[Assignment] Every line of the listing below must be printed again exactly, apart from its pictures.

[Data excerpt]
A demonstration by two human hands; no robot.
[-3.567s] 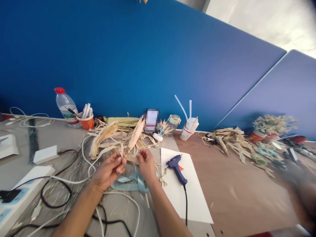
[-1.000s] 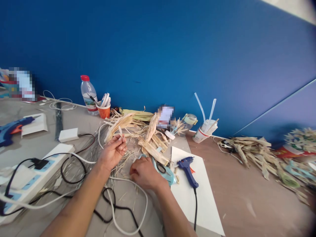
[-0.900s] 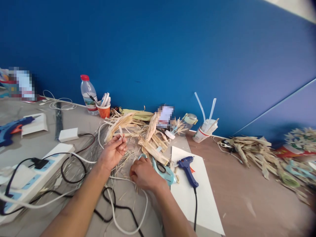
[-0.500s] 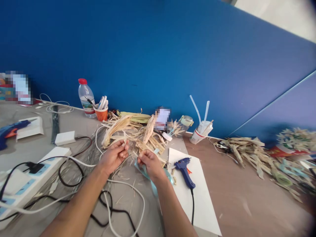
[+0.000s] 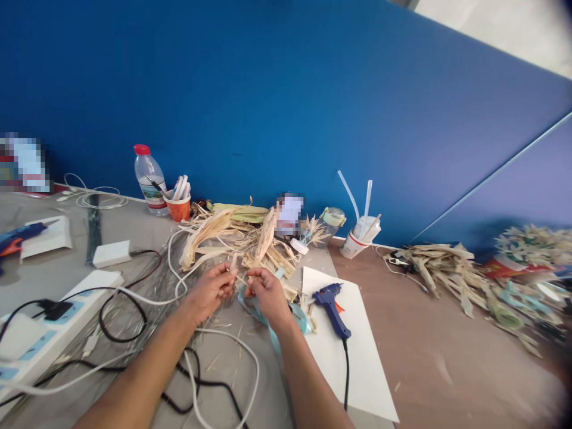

[Response area]
A demonstration by two human hands; no robot.
[-3.567s] 
[-1.000s] 
[-0.900s] 
[-0.500s] 
[+0.000s] 

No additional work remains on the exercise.